"For a millennium and more, the civilisation into which I was born was Christendom. Assumptions that I had grown up with- about how a society should properly be organised, and the principles that it should uphold- were not bred of classical antiquity, still less of 'human nature', but very distinctly of that civilisation's Christian past."
From the introduction to Andrew Klavan's work:
" For a Westerner, there is no walking away from the Christian mindset. It is the skin we wear, the air we breathe, a world that travels with us.
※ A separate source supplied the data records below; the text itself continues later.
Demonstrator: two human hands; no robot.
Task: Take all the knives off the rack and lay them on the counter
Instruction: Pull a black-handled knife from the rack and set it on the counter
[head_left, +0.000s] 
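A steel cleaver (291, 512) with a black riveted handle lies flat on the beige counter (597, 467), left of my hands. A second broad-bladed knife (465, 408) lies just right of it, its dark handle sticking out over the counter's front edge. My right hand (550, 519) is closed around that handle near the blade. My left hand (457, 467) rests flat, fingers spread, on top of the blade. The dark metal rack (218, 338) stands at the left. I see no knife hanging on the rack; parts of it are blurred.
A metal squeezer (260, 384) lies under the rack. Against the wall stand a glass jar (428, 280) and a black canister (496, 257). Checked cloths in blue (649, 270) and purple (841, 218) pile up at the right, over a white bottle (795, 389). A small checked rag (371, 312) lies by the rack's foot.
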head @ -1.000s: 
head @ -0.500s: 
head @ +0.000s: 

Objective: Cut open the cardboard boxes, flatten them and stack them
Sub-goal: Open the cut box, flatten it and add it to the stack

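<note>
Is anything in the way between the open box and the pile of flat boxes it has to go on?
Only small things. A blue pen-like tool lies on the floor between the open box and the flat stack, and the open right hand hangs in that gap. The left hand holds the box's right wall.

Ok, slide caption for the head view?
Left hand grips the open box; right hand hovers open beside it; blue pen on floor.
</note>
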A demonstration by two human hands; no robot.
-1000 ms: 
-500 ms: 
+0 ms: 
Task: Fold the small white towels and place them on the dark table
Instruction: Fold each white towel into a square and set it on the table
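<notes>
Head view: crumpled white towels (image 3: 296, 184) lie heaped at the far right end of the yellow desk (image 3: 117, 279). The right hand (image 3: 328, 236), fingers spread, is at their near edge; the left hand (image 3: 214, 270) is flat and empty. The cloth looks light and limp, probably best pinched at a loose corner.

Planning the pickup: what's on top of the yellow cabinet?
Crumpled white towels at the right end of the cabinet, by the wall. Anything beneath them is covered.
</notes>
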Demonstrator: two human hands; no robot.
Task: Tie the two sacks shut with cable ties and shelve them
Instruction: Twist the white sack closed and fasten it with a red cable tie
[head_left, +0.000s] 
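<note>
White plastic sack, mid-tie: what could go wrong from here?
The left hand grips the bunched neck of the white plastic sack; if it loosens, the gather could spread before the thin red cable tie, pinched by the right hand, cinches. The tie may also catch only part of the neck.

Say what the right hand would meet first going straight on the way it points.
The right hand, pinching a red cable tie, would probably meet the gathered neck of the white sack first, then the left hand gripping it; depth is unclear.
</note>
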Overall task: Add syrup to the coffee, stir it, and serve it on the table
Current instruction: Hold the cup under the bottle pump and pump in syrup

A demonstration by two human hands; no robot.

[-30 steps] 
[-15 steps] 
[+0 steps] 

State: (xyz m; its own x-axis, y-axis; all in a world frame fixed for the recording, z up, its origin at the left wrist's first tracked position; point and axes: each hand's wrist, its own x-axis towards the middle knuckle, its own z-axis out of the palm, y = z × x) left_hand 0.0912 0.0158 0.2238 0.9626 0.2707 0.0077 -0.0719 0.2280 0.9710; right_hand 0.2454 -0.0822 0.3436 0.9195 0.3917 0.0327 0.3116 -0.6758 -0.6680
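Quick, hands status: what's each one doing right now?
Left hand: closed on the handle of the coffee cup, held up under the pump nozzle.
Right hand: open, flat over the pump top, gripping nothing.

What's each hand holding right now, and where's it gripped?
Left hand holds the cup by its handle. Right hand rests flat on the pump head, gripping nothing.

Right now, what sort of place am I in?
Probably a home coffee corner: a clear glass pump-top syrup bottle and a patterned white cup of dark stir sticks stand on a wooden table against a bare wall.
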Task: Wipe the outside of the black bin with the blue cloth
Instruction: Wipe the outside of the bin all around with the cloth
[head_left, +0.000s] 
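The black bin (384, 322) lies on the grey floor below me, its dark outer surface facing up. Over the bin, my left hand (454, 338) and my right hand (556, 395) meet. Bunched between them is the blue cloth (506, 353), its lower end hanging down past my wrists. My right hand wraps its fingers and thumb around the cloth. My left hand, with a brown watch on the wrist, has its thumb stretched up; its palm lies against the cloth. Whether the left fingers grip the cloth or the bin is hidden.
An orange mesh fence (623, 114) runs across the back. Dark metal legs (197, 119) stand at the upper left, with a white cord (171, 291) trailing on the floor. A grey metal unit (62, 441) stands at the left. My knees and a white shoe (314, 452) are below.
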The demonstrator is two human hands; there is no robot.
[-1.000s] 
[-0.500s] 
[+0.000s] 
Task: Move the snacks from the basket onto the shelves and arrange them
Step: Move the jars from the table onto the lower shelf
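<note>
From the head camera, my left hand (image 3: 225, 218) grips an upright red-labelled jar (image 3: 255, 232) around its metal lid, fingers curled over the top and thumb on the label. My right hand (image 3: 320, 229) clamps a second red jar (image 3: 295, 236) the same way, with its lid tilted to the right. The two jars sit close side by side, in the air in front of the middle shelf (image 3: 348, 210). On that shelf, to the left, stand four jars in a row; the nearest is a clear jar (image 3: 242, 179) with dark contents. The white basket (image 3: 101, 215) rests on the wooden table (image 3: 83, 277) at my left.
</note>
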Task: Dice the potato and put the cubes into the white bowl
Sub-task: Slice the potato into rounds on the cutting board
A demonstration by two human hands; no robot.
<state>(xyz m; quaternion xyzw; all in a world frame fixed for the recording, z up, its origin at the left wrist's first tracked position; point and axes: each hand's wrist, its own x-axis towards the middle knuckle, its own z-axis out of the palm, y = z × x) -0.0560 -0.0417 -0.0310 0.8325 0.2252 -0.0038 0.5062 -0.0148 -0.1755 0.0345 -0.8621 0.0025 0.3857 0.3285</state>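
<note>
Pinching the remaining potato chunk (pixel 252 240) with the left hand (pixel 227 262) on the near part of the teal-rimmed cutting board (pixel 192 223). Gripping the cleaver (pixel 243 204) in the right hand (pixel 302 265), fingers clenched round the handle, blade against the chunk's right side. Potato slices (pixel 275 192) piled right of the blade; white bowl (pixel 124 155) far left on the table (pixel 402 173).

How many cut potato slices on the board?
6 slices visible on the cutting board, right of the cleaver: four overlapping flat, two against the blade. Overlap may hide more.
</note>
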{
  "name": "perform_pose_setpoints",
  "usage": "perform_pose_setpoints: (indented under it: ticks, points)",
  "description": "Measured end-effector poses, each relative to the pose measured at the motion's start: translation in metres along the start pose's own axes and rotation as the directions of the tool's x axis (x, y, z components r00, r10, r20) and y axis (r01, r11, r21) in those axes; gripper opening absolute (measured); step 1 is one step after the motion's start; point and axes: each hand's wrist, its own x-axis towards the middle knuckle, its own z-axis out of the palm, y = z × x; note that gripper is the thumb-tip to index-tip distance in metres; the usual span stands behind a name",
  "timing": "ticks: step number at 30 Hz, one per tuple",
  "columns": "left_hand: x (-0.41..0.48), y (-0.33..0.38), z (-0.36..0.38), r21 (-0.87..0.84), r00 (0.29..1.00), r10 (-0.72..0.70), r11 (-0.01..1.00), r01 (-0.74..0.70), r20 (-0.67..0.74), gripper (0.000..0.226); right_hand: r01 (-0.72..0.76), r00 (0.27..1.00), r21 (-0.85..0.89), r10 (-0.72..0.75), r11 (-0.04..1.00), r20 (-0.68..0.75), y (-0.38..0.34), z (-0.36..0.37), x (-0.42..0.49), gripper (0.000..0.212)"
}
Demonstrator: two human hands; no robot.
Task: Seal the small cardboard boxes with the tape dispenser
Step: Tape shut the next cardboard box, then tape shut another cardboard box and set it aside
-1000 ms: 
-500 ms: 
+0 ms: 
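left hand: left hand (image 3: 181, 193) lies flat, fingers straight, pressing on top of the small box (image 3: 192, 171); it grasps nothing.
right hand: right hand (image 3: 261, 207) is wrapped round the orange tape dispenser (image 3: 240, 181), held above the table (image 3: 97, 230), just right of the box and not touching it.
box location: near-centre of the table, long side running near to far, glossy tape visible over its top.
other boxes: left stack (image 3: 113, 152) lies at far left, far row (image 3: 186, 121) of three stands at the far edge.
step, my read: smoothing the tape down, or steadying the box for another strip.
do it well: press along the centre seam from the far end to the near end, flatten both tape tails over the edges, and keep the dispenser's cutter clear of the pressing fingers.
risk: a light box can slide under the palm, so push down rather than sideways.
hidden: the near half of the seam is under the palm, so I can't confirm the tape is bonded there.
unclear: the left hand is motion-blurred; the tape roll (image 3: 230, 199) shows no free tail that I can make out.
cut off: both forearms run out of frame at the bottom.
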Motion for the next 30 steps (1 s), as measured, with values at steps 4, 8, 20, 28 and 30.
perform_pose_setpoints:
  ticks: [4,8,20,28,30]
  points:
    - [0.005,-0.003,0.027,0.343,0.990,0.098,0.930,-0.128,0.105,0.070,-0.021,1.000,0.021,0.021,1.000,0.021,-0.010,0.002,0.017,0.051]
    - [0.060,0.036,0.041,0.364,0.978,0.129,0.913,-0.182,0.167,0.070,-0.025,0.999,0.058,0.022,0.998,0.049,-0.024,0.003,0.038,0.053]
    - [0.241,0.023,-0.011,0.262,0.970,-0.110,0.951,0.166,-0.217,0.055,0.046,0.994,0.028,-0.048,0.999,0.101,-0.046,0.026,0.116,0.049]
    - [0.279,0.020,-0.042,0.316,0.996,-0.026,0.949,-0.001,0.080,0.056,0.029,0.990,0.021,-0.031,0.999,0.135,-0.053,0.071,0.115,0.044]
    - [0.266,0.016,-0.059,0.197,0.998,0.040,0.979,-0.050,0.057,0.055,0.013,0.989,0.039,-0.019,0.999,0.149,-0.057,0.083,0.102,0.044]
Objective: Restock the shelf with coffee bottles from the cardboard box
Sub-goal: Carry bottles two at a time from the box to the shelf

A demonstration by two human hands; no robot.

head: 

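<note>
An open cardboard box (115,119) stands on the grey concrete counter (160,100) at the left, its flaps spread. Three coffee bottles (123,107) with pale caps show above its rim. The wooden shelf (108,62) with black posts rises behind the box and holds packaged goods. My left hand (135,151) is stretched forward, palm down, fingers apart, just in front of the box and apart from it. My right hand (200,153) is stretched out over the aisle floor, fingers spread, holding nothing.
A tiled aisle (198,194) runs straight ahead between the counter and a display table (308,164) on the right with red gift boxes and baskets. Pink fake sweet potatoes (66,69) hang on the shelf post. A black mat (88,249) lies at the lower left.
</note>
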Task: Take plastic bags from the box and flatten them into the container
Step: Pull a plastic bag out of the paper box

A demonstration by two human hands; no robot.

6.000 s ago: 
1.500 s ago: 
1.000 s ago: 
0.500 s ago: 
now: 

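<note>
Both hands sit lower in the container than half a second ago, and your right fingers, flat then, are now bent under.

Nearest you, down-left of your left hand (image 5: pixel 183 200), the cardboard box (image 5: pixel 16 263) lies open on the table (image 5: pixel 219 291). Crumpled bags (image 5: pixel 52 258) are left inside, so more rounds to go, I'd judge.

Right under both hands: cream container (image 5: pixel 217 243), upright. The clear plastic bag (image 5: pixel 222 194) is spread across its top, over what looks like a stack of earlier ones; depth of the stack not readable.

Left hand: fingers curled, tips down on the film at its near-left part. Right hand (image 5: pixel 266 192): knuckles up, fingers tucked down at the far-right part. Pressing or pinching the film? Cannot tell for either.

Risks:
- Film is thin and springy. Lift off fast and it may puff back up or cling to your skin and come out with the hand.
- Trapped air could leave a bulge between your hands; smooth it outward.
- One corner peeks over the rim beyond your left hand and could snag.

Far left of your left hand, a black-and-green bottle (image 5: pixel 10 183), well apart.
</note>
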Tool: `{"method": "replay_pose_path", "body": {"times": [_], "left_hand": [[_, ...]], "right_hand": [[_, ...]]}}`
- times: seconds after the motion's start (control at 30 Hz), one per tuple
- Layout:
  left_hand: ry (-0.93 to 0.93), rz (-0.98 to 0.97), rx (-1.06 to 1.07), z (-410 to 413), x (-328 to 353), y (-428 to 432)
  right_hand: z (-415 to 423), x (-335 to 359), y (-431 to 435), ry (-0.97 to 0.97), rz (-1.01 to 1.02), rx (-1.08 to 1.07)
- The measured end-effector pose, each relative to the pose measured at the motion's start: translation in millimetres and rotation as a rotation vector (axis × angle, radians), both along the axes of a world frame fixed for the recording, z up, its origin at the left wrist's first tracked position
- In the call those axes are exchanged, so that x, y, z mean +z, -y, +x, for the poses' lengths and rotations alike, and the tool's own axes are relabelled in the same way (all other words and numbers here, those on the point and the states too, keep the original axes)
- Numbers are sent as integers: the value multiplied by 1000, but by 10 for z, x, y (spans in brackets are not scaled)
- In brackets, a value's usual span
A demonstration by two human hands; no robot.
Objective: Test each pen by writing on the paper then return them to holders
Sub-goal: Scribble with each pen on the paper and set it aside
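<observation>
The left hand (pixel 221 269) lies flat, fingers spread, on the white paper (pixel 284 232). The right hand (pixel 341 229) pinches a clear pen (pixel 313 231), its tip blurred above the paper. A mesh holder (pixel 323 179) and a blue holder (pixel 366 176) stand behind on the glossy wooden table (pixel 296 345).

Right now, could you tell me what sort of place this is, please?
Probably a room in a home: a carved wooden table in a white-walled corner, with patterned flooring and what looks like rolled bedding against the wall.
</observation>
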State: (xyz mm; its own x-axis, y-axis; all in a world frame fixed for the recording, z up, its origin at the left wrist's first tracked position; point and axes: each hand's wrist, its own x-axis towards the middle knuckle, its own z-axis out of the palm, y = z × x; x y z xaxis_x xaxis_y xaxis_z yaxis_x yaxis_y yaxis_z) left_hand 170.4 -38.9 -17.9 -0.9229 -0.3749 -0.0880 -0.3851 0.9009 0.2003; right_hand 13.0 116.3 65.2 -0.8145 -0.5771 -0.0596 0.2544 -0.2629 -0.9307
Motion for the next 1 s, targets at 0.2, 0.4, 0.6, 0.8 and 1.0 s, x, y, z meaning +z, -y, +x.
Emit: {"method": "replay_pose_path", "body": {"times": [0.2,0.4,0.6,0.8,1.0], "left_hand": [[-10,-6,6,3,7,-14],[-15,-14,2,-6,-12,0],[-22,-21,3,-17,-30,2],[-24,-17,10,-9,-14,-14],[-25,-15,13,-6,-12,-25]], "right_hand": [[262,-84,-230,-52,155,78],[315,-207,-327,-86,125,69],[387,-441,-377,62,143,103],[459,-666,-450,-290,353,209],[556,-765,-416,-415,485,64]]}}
Even when we reject God it is a rejection of the Christian God specifically."
If Dominion is Tom Holland's examination of the lasting effects of Jesus' earthly ministry, The Truth and Beauty is Andrew Klavan's attempt to know the mind of Christ: why He said and did the things He did during that ministry. And he does this rather indirectly, by examining the works of some of England's greatest poets who were living- and writing- at a time which in many ways paralleled our own. These men were children of the Enlightenment, a time of great scientific- and artistic- discovery and upheaval. As scientific advancements seemingly explained away the need for God, there was a great if gradual falling away from faith and this was reflected in the art of the time. Biblically themed paintings and poems fell out of favour in this new age of unbelief; libertinism and licentiousness abounded as many considered themselves free from the fear of eternal consequences. But then, as is so often the case, reality dropped by to administer a kick to their collective backsides in the form of the French Revolution and a seemingly endless series of European wars. So much for their vaunted principles of Liberté, Égalité, Fraternité; as they stood looking around at the shambles of their utopian dreams, many writers of the time period put pen to paper in an attempt to contemplate where it all went wrong. And, as they composed some of the greatest poetry ever written in English, some of these men found themselves stumbling back to the God and faith that they thought they'd left behind in the dust of the past.